• [Your assignment]: From the material below, copy out each line with the word "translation" in it.
== Segment start ==
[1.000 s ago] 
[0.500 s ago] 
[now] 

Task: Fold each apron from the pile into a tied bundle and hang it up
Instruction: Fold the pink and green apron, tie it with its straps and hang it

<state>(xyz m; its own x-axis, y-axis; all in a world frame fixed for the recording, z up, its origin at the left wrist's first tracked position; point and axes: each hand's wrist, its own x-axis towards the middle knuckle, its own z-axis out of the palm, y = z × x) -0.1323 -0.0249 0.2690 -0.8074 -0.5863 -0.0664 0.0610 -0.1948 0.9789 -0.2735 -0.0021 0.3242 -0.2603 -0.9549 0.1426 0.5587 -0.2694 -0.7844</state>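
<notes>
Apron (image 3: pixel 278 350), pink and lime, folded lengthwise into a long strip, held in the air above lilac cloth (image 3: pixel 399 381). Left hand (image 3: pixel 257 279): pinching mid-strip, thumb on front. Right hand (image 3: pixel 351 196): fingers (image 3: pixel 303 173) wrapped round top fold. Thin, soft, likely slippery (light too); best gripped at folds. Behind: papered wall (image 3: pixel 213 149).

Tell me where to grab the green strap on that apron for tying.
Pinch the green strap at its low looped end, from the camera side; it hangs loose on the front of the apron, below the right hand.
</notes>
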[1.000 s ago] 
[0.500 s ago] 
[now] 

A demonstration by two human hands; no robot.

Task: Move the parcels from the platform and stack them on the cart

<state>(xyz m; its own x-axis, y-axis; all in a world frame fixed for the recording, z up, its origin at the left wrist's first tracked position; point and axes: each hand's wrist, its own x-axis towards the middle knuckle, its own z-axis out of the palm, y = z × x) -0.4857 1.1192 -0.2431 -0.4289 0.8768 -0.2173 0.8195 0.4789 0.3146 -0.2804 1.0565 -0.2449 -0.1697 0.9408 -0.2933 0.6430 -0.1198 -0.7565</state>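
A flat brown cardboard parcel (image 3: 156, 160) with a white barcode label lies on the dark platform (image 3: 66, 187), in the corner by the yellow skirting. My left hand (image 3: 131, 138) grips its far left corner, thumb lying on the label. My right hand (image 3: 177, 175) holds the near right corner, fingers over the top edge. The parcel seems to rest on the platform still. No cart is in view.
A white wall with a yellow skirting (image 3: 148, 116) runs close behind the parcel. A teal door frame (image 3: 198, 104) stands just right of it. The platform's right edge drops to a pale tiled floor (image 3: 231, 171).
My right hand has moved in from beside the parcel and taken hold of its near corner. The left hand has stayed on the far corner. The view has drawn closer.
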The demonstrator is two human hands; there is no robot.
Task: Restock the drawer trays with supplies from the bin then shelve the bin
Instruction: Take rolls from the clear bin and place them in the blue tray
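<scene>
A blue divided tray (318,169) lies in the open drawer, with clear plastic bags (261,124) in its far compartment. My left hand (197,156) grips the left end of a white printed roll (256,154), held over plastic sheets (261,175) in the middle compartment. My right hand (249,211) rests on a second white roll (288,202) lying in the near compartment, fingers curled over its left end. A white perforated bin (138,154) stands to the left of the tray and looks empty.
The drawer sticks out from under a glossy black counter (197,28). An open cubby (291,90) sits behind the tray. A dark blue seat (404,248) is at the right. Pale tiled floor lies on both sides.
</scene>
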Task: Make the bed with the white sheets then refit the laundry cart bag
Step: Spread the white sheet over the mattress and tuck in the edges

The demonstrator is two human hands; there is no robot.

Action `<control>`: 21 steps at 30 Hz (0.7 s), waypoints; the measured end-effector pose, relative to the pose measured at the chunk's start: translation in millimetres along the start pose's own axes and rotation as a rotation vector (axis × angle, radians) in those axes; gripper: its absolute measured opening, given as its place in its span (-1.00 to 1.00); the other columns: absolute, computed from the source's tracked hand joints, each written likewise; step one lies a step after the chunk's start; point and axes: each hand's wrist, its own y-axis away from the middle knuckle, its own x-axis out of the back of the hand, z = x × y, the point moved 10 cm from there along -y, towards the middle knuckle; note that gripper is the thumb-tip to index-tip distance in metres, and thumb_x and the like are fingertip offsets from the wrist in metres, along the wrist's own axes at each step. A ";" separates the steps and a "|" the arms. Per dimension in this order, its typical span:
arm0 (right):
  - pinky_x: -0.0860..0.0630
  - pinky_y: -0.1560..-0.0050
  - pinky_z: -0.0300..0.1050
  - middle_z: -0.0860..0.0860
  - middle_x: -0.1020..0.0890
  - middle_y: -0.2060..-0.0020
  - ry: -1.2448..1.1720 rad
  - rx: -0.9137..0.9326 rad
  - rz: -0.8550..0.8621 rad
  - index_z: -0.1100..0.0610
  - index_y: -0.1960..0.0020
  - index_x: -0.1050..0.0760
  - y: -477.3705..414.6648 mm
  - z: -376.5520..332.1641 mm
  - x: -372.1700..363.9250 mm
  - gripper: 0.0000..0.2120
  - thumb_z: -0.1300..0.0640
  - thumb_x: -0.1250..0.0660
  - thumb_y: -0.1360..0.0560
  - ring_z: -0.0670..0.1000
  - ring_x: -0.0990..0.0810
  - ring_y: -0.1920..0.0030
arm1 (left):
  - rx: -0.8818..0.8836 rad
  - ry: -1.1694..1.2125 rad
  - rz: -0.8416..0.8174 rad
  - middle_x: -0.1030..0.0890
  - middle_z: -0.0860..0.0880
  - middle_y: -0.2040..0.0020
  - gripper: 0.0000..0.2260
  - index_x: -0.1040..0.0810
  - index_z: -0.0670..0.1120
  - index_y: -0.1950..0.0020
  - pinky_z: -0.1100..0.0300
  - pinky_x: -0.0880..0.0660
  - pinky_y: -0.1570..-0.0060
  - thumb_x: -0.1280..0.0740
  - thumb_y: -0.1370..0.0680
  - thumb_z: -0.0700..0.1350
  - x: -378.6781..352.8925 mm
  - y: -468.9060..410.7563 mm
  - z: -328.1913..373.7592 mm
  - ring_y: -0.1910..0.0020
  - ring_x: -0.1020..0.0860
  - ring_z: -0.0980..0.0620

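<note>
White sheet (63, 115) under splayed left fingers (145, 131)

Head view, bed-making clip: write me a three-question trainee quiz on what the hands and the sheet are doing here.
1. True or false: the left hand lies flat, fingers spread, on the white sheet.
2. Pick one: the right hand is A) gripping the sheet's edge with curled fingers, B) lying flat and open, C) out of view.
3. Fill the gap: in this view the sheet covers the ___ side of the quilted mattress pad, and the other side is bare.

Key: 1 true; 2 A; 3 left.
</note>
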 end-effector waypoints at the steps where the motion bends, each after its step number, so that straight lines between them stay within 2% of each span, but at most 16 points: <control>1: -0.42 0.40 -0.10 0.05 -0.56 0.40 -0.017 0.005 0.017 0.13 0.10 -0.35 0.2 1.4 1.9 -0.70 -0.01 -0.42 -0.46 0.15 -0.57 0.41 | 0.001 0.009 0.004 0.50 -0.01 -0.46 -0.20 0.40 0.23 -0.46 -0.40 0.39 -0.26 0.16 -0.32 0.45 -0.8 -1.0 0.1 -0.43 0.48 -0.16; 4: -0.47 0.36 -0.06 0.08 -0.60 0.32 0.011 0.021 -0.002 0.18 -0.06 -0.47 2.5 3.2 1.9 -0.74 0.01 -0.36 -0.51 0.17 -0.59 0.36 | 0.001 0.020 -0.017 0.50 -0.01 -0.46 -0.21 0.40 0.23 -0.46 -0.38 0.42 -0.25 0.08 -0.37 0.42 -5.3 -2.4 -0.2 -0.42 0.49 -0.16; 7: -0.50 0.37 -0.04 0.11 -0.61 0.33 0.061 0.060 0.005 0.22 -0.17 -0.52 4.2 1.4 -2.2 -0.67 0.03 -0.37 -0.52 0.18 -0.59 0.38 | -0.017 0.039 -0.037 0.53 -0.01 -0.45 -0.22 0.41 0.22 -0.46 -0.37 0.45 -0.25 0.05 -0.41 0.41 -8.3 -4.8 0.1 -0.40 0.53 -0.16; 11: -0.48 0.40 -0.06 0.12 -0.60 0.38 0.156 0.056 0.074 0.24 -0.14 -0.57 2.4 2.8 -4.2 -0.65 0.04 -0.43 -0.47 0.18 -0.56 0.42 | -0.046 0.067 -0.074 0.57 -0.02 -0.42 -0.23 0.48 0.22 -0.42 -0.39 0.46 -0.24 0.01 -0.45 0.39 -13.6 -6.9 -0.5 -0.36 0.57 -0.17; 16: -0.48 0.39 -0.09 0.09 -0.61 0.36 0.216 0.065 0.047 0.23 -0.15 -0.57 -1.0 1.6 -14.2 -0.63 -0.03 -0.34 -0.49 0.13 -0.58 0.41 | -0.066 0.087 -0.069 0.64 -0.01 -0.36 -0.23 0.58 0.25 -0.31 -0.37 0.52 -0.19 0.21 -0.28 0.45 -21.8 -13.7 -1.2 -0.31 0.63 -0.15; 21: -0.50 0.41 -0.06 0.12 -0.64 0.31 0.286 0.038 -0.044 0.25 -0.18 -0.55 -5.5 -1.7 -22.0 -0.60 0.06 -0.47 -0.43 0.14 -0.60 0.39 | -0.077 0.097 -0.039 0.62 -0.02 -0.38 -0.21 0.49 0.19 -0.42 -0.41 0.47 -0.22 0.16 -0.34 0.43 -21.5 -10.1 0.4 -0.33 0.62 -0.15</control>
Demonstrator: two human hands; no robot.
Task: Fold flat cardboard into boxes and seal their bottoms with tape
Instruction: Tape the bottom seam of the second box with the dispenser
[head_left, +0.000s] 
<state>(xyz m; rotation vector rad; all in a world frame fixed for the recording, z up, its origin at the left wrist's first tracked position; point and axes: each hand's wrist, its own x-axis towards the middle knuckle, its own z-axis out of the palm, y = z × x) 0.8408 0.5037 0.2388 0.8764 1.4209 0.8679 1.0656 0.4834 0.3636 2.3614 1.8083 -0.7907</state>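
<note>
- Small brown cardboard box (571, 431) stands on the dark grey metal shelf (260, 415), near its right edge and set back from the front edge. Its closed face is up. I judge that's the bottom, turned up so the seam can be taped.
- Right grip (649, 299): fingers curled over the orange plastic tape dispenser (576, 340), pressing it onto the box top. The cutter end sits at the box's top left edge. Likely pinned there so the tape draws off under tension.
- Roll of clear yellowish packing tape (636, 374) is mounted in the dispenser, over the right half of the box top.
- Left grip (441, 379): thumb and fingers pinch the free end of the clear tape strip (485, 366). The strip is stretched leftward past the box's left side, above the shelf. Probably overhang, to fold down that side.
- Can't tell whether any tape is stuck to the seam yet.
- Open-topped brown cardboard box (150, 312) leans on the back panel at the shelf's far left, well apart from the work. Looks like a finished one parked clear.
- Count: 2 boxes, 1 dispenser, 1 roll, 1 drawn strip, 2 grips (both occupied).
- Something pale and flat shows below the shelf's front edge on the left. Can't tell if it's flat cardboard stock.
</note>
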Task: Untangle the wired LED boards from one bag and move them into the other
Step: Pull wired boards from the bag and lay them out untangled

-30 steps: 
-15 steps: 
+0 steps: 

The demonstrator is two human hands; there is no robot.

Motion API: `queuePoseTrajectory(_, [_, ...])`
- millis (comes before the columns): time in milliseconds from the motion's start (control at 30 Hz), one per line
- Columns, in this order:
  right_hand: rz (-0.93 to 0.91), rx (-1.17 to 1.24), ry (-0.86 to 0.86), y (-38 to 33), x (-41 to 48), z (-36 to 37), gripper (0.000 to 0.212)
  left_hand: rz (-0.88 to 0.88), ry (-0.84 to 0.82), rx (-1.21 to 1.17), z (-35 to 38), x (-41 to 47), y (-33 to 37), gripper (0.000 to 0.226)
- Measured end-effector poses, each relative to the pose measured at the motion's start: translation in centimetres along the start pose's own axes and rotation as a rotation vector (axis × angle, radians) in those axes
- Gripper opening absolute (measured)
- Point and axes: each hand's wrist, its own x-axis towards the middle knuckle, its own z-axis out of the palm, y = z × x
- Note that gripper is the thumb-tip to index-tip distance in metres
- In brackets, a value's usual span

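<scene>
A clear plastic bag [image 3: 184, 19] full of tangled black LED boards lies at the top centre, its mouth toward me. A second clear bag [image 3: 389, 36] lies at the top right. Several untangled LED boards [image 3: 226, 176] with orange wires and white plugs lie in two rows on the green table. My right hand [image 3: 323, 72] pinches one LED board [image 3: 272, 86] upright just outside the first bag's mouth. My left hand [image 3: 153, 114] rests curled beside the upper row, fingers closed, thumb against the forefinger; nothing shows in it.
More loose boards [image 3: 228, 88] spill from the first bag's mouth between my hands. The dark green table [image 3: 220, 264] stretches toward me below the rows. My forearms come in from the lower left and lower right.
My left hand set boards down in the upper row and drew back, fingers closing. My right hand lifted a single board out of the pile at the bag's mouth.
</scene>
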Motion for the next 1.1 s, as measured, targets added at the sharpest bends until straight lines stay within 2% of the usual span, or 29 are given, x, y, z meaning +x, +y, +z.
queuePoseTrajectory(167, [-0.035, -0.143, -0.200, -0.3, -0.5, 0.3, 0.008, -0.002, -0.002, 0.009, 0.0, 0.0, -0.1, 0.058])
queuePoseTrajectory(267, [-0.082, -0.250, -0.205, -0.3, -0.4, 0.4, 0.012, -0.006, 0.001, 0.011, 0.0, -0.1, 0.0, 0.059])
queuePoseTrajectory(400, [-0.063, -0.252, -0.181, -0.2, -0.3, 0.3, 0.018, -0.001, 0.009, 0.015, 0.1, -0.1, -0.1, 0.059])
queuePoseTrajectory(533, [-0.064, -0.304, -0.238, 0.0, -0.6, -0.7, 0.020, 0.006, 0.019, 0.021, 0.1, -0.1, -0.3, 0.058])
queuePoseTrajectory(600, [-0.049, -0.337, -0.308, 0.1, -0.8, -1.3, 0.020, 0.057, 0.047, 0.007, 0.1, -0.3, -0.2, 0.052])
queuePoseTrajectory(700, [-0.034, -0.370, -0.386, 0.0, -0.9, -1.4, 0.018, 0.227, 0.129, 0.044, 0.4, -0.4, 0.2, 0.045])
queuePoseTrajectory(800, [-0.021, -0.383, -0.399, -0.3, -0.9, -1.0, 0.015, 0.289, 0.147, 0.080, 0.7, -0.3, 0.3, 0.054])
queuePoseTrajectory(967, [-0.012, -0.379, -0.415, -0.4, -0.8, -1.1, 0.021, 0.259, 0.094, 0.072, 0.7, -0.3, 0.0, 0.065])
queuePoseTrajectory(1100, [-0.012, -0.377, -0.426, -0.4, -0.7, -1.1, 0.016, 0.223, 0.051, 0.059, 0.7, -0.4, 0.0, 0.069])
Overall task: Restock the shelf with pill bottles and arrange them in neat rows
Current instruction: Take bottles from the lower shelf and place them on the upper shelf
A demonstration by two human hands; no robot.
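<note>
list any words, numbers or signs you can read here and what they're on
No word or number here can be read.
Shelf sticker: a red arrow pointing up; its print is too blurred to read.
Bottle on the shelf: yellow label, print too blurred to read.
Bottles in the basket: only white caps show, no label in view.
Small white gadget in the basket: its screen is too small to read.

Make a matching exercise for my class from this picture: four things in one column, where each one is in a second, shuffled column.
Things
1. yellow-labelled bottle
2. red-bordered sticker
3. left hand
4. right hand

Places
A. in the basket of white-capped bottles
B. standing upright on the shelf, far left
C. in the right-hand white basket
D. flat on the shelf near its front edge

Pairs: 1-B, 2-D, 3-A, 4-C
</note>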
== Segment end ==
• [Reply to the task]:
Action `<control>`: 21 steps at 30 Hz (0.7 s), waypoints; the measured end-effector pose, relative to the pose measured at the chunk's start: translation in millimetres along the start pose's own axes and rotation as a rotation vector (axis × angle, radians) in those axes; gripper: its absolute measured opening, given as its place in its span (-1.00 to 1.00); the other columns: absolute, computed from the source's tracked hand joints, each written likewise; step one lies a step after the chunk's start; point and axes: each hand's wrist, its own y-axis away from the middle knuckle, its own x-axis out of the back of the hand, z = x × y, the point moved 10 cm from there along -y, towards the middle knuckle; note that gripper is the thumb-tip to index-tip distance in metres, and thumb_x and the like are fingertip offsets from the wrist in metres, along the wrist's own axes at each step. A ";" separates the steps and a "|" the arms. Per dimension in this order, its typical span:
- Measured end-effector poses, each relative to the pose measured at the motion's start: translation in centimetres along the start pose's own axes and rotation as a rotation vector (axis × angle, radians) in those axes

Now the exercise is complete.